I argue that that warning is not as semantically meaningful as it could be. It does not immediately convey to the untrained and/or uninitiated that path = 'C:\Windows' will in fact break in a future Python release.

What is a better of way communicating that? How about, SyntaxWarning: '\W' is currently an invalid escape sequence. In the future, invalid escape sequences will raise a SyntaxError. Did you mean '\\W'?.

That message is a little bit longer but it immediately tells the user, without the need for heading to Stack Overflow or Python documentation, that:

  1. Although the code runs today, it won’t run soon!
  2. You can fix the code easily, just add an extra backslash.

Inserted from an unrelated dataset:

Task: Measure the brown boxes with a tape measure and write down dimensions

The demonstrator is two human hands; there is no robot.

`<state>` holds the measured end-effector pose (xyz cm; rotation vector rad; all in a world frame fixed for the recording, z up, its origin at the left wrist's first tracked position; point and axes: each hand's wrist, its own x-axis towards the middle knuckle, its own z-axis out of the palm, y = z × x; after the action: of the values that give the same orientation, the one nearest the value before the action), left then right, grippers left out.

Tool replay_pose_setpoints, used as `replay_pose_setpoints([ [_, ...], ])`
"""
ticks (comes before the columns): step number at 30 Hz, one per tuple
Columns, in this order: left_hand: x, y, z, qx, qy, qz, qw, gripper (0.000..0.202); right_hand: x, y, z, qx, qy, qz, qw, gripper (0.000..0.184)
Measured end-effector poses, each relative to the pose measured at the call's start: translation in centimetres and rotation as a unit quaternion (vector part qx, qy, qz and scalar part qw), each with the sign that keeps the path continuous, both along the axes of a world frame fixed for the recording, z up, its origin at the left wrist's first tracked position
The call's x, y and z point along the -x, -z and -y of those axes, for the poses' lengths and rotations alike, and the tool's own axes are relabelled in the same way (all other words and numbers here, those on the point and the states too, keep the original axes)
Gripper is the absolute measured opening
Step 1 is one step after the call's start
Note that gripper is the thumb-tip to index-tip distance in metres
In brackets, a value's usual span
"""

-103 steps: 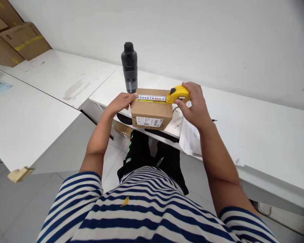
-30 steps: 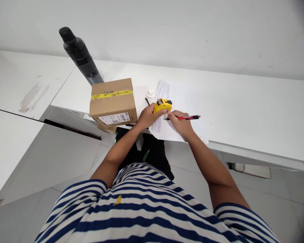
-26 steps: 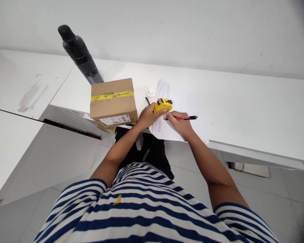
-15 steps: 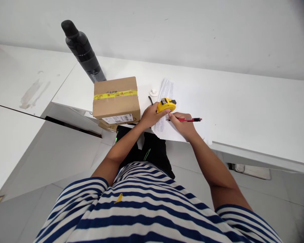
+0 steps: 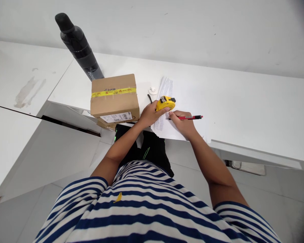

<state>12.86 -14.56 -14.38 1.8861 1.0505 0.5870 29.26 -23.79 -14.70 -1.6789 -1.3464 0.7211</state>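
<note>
In my left hand (image 5: 150, 115) is a yellow tape measure (image 5: 167, 103), gripped over the left part of the paper. A black wrist strap (image 5: 149, 98) shows just beyond that hand. My right hand (image 5: 184, 124) is closed on a red pen (image 5: 188, 117) with a black end, its shaft pointing right and its tip at the paper near my left thumb. Under both hands lie white sheets of paper (image 5: 178, 98), with rows of small writing down their left side. The pen tip is partly hidden by my fingers.
A taped cardboard box (image 5: 114, 99) stands left of my hands on the white table (image 5: 243, 111). Behind it rises a tall dark bottle (image 5: 81, 50). A small round white object (image 5: 152, 90) lies between box and paper. The white wall (image 5: 179, 30) borders the table's far side.
The whole view has shifted slightly, so the box and bottle appear a little farther left and higher. Both hands keep their holds, with hardly any movement over the paper.
</note>
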Motion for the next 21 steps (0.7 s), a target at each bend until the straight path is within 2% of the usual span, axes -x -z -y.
replay_pose_setpoints([
  [5, -0.03, 0.00, 0.08, 0.001, -0.002, 0.001, 1.000, 0.046, 0.08, 0.05, 0.02, -0.007, 0.026, 0.005, 1.000, 0.045],
  [10, -0.05, 0.06, 0.09, 0.006, -0.005, 0.013, 1.000, 0.047, -0.11, 0.24, 0.03, -0.003, 0.009, 0.011, 1.000, 0.044],
  [21, -0.03, 0.26, 0.00, 0.017, -0.002, 0.039, 0.999, 0.050, -0.09, 0.46, 0.11, -0.013, 0.033, 0.016, 0.999, 0.049],
])
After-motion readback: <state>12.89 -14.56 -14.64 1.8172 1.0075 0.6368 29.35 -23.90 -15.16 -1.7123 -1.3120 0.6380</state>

Whereas all that SyntaxWarning: invalid escape sequence '\W' tells me is, at best, hey, there’s something wrong here, but you’ve gotta figure out what that is. Someone could easily read that message and think maybe Python is trying to be helpful and make me double check that I didn’t actually mean to type a valid escape sequence like \f or \n.

A message like SyntaxWarning: '\W' is currently an invalid escape sequence. In the future, invalid escape sequences will raise a SyntaxError. Did you mean '\\W'? makes it much more difficult to come away with the message that the Python developers might not like what I’ve just done but it works and it’ll keep working forever.

Asides

  • If you have an issue with the wording of the proposed message, please suggest an alteration instead of rejecting the overall need to make the message more semantically meaningful.
  • This suggestion originates in my thread ‘Please don't break invalid escape sequences’.
6 Likes

Simply open a new issue. It is a minor change which does not require wide discussion. You only need to find a core developer which accepts your change (it’s not me, I have no strong opinion about the wording).

5 Likes

Cheers, will do it tomorrow :slight_smile:

I do agree we can improve our communication on why this deprecation is happening.

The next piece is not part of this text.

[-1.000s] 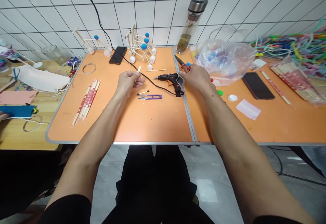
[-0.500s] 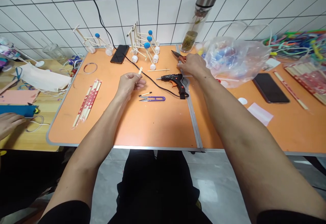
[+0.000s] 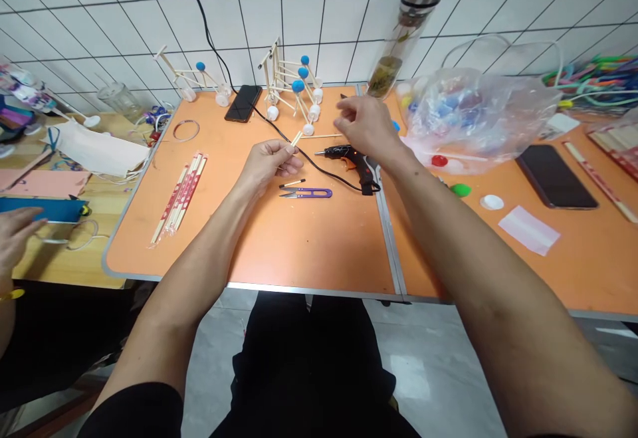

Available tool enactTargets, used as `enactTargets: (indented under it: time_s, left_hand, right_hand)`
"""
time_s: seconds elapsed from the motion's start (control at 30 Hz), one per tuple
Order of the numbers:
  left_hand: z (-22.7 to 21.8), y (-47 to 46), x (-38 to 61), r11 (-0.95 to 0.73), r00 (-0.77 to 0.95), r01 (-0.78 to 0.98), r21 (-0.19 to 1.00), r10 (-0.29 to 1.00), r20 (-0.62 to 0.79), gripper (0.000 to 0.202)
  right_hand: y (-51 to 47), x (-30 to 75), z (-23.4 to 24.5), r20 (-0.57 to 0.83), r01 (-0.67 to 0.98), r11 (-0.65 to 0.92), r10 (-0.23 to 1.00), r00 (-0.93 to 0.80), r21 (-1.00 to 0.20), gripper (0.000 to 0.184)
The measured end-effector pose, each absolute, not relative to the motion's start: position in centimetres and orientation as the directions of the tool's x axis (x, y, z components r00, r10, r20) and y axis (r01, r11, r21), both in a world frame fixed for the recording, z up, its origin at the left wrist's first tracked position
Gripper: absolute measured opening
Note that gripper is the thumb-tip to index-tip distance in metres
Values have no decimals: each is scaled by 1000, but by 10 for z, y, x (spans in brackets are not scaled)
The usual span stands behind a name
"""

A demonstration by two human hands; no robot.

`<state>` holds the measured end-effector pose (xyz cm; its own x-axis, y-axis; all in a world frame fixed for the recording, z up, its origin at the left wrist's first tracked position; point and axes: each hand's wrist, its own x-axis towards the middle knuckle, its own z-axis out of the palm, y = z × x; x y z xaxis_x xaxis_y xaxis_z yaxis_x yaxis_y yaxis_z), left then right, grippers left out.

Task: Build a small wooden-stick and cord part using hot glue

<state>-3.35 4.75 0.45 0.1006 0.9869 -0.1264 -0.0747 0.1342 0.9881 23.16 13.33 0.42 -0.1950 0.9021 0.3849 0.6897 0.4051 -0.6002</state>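
Note:
My left hand pinches a short wooden stick over the orange table. My right hand hovers above the black glue gun, fingers curled; a dark scissor tip pokes out just beyond them, and the handles are hidden. Purple thread snips and a small stick piece lie just right of my left hand. A stick model with blue balls and white caps stands behind both hands.
Wrapped chopsticks lie at left, beside a wire ring and a phone. At right are a bottle, a plastic bag, loose caps and another phone. A co-worker's hand is far left.
My right hand rose from the table behind the glue gun and shifted left, the scissor tip moving with it. My left hand kept its stick. The view drifted slightly.

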Motion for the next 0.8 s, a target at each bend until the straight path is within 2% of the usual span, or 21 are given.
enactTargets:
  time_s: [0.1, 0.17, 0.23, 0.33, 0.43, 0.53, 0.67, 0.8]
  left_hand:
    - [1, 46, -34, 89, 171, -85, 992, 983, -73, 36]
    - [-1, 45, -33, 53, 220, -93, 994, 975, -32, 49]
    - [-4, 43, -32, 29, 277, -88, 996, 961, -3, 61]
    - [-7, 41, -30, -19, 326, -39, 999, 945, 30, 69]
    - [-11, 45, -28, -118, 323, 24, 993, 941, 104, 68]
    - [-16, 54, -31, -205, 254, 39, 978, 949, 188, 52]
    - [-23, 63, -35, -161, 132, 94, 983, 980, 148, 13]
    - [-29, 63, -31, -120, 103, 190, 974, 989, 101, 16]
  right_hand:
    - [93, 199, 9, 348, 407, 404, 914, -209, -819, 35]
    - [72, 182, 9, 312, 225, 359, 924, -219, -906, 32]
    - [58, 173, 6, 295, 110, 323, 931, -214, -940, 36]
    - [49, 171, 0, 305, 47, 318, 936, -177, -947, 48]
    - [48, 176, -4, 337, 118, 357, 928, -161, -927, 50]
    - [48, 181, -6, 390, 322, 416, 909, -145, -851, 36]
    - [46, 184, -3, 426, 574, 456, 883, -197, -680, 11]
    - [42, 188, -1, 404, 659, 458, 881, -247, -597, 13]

Is there already a good page on docs.python.org explaining this? If not, we could perhaps add something and hope that it gets picked up when users Google “python invalid escape sequence” or similar.

3 Likes

Don’t know if there is a consensus about a recommended fix for invalid escape sequences. Is it doubling the backslashes or a raw string? Or “it depends …”?

The verbose warning should suggest the recommended way (if it exists) or both options.

It really depends. If it’s in a regex it’s probably “use a raw string to be precise and readable”. If it’s a one-off in a piece of prose it might be easier to use \\. And in some cases the answer is to remove the \ entirely–sometimes people like to sprinkle backslashes around because they aren’t sure what’s going wrong.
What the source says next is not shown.